Araba yol boyunca sürekli savruldu. Lastiği patladı, su kaynattı, hatalı sollama yaptı ve en sonunda uçurumdan aşağı yuvarlandı. Sürücü belkide dünyadaki en iyi sürücülerden biri ama o bile idare edemedi bu arabayı. Araba devrildikten sonra yol gösterilen bir ülkeye geldi sürücü ve iyi maaş verdiler bu da dert oldu ahaliye ve en sonunda pandoranın kutusu açıldı. Artık o gitsinler, bu gelsinler, ihanetler, küfür kıyametler, o olmalıydı, bu olmamalıydılar falan çok konuşulacak.

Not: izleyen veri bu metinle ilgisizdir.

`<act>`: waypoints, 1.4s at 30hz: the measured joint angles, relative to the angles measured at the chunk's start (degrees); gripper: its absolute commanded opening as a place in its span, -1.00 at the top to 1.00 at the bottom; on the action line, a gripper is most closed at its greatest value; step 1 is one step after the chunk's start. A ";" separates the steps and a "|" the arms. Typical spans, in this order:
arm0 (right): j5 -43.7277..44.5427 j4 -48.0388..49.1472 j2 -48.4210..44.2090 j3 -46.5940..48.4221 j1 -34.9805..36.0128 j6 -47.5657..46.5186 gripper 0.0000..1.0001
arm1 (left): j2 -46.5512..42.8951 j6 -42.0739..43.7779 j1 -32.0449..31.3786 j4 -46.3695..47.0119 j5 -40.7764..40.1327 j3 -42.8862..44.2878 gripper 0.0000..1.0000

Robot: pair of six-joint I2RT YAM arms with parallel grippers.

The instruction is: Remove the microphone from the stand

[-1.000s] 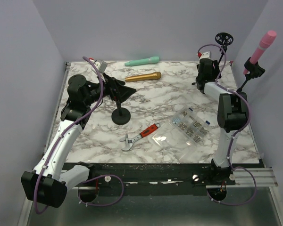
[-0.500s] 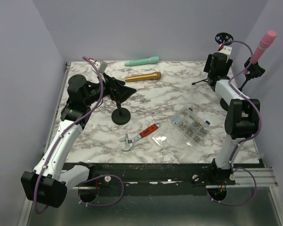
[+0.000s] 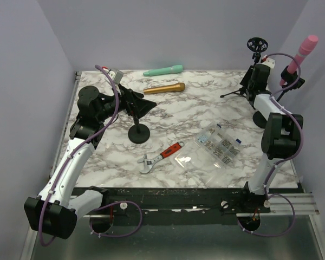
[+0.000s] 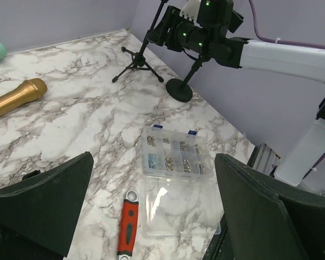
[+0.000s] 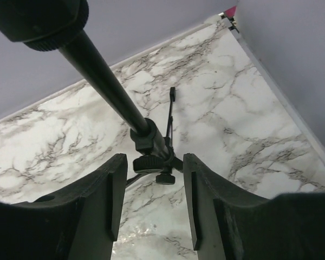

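The left gripper (image 3: 141, 105) hangs at the left of the table over an empty round-base stand (image 3: 139, 132), its jaws spread wide on nothing. It is well apart from the task's thing. The pink microphone (image 3: 302, 52) sits at the far right edge, held in a clip (image 3: 292, 78) high on its stand. Its long axis is tilted, with the head up and to the right. The right gripper (image 5: 151, 184) is much nearer, so the reach looks like its job. Its jaws are apart with nothing clamped, and the microphone lies up and to its right. The overhead view alone shows this. The right wrist view shows only the tripod stand (image 5: 151, 146) ahead of the fingers, and no microphone.
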 measured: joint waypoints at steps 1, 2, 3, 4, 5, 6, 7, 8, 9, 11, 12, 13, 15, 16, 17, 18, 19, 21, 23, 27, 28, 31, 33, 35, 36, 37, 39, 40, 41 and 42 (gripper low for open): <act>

Yeni bir araba yapmamız için gerekli motor ve teknolojiye sahip olduğumuzdan dem vurulucak, dünya'nın en iyi arabasını yapabileceğimiz anlatılıcak üstelik duygusal!! bir araba yapalım denicek. Herkes yarışın sonuna ulaşırken biz diğer yarışların derdine düşücez yine başkasının yaptığı yarışları izliyeceğiz.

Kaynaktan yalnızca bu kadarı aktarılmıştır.